→ Your instructions:
Copy out every record below with complete accuracy.

BEGIN Dataset records

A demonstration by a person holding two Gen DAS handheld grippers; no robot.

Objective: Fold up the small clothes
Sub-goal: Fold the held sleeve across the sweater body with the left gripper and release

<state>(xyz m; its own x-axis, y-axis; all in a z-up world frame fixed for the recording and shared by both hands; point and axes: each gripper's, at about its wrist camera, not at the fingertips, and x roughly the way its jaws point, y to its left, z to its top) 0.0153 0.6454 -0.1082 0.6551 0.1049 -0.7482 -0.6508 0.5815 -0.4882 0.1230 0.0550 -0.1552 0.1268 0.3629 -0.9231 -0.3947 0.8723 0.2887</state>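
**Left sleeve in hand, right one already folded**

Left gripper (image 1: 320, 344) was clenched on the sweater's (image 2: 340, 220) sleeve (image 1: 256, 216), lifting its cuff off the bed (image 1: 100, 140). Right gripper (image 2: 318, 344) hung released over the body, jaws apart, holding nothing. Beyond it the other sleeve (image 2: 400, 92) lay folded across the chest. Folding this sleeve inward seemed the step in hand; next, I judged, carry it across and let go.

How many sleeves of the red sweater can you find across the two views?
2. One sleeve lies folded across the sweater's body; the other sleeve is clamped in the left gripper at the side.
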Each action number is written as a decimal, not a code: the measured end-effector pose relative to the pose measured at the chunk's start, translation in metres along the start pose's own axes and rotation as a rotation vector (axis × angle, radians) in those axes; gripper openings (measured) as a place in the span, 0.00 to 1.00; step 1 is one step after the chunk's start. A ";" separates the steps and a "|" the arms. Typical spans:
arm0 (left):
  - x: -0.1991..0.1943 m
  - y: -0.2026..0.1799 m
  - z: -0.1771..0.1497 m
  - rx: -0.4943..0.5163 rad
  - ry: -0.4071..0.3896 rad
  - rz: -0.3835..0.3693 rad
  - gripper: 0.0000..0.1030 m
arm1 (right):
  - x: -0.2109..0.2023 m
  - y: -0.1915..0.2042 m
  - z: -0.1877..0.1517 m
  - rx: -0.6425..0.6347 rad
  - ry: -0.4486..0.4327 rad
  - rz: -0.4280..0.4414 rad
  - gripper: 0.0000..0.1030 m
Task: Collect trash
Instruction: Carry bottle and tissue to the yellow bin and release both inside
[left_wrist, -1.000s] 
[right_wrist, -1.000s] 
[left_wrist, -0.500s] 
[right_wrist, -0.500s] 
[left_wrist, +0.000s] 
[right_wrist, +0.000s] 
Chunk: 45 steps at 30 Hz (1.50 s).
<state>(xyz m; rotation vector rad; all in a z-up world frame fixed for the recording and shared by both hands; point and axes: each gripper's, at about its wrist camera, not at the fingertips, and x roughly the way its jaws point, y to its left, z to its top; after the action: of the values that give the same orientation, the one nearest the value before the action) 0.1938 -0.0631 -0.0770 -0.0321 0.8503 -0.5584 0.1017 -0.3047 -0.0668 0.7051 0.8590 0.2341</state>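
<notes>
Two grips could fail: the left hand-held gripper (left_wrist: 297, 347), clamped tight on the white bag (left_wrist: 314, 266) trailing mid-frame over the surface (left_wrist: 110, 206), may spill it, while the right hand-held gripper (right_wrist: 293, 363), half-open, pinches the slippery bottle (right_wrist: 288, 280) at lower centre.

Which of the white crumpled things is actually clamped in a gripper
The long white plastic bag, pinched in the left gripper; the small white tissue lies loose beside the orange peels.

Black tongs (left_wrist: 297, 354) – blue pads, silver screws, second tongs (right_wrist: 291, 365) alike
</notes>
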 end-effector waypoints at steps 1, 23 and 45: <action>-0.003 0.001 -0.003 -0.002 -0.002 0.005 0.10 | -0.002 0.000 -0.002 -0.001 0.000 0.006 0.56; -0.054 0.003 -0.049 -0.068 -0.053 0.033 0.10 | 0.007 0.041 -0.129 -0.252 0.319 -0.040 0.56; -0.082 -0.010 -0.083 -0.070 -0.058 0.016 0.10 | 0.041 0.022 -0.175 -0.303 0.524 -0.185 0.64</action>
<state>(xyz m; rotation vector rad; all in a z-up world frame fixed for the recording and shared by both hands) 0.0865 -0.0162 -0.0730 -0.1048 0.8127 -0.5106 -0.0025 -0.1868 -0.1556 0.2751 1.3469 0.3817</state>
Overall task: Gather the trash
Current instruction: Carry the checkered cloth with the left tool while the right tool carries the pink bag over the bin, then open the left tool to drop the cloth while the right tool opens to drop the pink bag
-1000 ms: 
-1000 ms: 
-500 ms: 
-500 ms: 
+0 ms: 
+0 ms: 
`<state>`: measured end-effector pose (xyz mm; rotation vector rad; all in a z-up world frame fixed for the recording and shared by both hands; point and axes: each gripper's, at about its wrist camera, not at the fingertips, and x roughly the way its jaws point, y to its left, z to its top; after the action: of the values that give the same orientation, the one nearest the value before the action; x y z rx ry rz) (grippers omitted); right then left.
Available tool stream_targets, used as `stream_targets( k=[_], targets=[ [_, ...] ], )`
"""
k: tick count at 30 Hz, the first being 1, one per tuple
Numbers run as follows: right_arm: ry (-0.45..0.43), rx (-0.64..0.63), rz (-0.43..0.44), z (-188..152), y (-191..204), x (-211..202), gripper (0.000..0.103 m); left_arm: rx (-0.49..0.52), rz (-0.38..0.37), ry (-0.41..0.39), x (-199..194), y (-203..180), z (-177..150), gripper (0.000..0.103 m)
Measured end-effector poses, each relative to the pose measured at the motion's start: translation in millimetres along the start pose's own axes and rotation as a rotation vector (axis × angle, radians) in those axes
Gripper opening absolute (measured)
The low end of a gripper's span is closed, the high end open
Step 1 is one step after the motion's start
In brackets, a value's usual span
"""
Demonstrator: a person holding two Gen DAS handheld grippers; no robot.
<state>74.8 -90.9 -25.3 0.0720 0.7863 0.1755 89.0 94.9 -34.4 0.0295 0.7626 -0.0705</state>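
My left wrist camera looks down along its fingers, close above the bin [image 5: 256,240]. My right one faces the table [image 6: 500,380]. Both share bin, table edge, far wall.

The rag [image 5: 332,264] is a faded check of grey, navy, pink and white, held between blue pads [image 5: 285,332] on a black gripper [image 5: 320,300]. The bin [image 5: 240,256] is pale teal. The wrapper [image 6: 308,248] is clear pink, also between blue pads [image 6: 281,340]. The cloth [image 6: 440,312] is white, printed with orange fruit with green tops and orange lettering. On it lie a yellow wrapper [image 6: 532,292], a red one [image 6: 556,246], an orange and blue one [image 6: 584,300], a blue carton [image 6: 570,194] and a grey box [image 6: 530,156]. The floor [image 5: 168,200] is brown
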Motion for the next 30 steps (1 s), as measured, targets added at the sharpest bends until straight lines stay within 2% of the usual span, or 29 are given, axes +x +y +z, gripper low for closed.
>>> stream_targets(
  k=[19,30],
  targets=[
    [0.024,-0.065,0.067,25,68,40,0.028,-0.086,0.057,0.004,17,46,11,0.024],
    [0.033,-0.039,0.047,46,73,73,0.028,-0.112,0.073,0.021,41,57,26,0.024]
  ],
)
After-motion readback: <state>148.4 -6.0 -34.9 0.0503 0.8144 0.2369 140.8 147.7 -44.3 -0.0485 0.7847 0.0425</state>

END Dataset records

→ Exercise answer:
A demonstration by a person holding two Gen DAS handheld grippers; no robot.

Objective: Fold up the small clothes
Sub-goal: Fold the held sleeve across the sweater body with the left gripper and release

<state>(xyz m; its own x-axis, y-axis; all in a z-up world frame fixed for the recording and shared by both hands; point and axes: each gripper's, at about its wrist camera, not at the fingertips, and x roughly the way its jaws point, y to its left, z to its top) 0.0153 0.6454 -0.1082 0.6551 0.1049 -0.7482 -0.6508 0.5815 -0.4882 0.1230 0.0550 -0.1552 0.1268 0.3629 -0.9231 -0.3947 0.8723 0.2887</state>
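**Left sleeve in hand, right one already folded**

Left gripper (image 1: 320, 344) was clenched on the sweater's (image 2: 340, 220) sleeve (image 1: 256, 216), lifting its cuff off the bed (image 1: 100, 140). Right gripper (image 2: 318, 344) hung released over the body, jaws apart, holding nothing. Beyond it the other sleeve (image 2: 400, 92) lay folded across the chest. Folding this sleeve inward seemed the step in hand; next, I judged, carry it across and let go.

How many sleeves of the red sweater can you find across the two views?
2. One sleeve lies folded across the sweater's body; the other sleeve is clamped in the left gripper at the side.
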Each action number is written as a decimal, not a code: the measured end-effector pose relative to the pose measured at the chunk's start, translation in metres along the start pose's own axes and rotation as a rotation vector (axis × angle, radians) in those axes; gripper openings (measured) as a place in the span, 0.00 to 1.00; step 1 is one step after the chunk's start. A ";" separates the steps and a "|" the arms. Typical spans:
arm0 (left):
  - x: -0.1991..0.1943 m
  - y: -0.2026..0.1799 m
  - z: -0.1771..0.1497 m
  - rx: -0.4943..0.5163 rad
  - ry: -0.4071..0.3896 rad
  - rz: -0.3835..0.3693 rad
  - gripper: 0.0000..0.1030 m
arm1 (right):
  - x: -0.2109..0.2023 m
  - y: -0.1915..0.2042 m
  - z: -0.1877..0.1517 m
  - rx: -0.6425..0.6347 rad
  - ry: -0.4486..0.4327 rad
  - rz: -0.4280..0.4414 rad
  - gripper: 0.0000..0.1030 m
Task: Collect trash
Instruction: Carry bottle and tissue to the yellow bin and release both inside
[left_wrist, -1.000s] 
[right_wrist, -1.000s] 
[left_wrist, -0.500s] 
[right_wrist, -0.500s] 
[left_wrist, +0.000s] 
[right_wrist, +0.000s] 
Chunk: 45 steps at 30 Hz (1.50 s).
<state>(xyz m; rotation vector rad; all in a z-up world frame fixed for the recording and shared by both hands; point and axes: each gripper's, at about its wrist camera, not at the fingertips, and x roughly the way its jaws point, y to its left, z to its top; after the action: of the values that give the same orientation, the one nearest the value before the action) 0.1938 -0.0631 -0.0770 -0.0321 0.8503 -0.5584 0.1017 -0.3047 -0.0668 0.7051 0.8590 0.2341</state>
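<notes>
Two grips could fail: the left hand-held gripper (left_wrist: 297, 347), clamped tight on the white bag (left_wrist: 314, 266) trailing mid-frame over the surface (left_wrist: 110, 206), may spill it, while the right hand-held gripper (right_wrist: 293, 363), half-open, pinches the slippery bottle (right_wrist: 288, 280) at lower centre.

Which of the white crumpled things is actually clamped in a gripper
The long white plastic bag, pinched in the left gripper; the small white tissue lies loose beside the orange peels.

Black tongs (left_wrist: 297, 354) – blue pads, silver screws, second tongs (right_wrist: 291, 365) alike
</notes>
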 end-effector waypoints at steps 1, 23 and 45: <action>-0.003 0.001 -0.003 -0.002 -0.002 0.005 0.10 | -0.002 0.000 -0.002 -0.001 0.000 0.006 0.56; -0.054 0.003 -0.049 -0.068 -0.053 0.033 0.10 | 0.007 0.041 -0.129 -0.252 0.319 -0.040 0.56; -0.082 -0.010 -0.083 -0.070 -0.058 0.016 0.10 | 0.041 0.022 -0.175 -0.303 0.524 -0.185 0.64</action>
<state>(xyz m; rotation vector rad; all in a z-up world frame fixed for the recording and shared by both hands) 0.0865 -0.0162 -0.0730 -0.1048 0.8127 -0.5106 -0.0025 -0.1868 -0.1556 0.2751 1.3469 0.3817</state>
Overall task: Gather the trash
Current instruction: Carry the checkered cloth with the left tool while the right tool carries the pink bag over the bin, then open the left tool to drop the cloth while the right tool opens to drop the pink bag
-1000 ms: 
-1000 ms: 
-500 ms: 
-500 ms: 
+0 ms: 
+0 ms: 
`<state>`: measured end-effector pose (xyz mm; rotation vector rad; all in a z-up world frame fixed for the recording and shared by both hands; point and axes: each gripper's, at about its wrist camera, not at the fingertips, and x roughly the way its jaws point, y to its left, z to its top; after the action: of the values that give the same orientation, the one nearest the value before the action; x y z rx ry rz) (grippers omitted); right then left.
Available tool stream_targets, used as `stream_targets( k=[_], targets=[ [_, ...] ], )`
"""
k: tick count at 30 Hz, the first being 1, one per tuple
Numbers run as follows: right_arm: ry (-0.45..0.43), rx (-0.64..0.63), rz (-0.43..0.44), z (-188..152), y (-191..204), x (-211..202), gripper (0.000..0.103 m); left_arm: rx (-0.49..0.52), rz (-0.38..0.37), ry (-0.41..0.39), x (-199..194), y (-203..180), z (-177..150), gripper (0.000..0.103 m)
Measured end-effector poses, each relative to the pose measured at the motion's start: translation in millimetres along the start pose's own axes and rotation as a rotation vector (axis × angle, radians) in those axes
Gripper opening absolute (measured)
The low end of a gripper's span is closed, the high end open
Step 1 is one step after the motion's start
In brackets, a value's usual span
"""
Demonstrator: a person holding two Gen DAS handheld grippers; no robot.
<state>74.8 -90.9 -25.3 0.0720 0.7863 0.1755 89.0 94.9 -34.4 0.0295 0.7626 -0.0705</state>
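My left wrist camera looks down along its fingers, close above the bin [image 5: 256,240]. My right one faces the table [image 6: 500,380]. Both share bin, table edge, far wall.

The rag [image 5: 332,264] is a faded check of grey, navy, pink and white, held between blue pads [image 5: 285,332] on a black gripper [image 5: 320,300]. The bin [image 5: 240,256] is pale teal. The wrapper [image 6: 308,248] is clear pink, also between blue pads [image 6: 281,340]. The cloth [image 6: 440,312] is white, printed with orange fruit with green tops and orange lettering. On it lie a yellow wrapper [image 6: 532,292], a red one [image 6: 556,246], an orange and blue one [image 6: 584,300], a blue carton [image 6: 570,194] and a grey box [image 6: 530,156]. The floor [image 5: 168,200] is brown
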Motion for the next 30 steps (1 s), as measured, targets added at the sharpest bends until straight lines stay within 2% of the usual span, or 29 are given, axes +x +y +z, gripper low for closed.
>>> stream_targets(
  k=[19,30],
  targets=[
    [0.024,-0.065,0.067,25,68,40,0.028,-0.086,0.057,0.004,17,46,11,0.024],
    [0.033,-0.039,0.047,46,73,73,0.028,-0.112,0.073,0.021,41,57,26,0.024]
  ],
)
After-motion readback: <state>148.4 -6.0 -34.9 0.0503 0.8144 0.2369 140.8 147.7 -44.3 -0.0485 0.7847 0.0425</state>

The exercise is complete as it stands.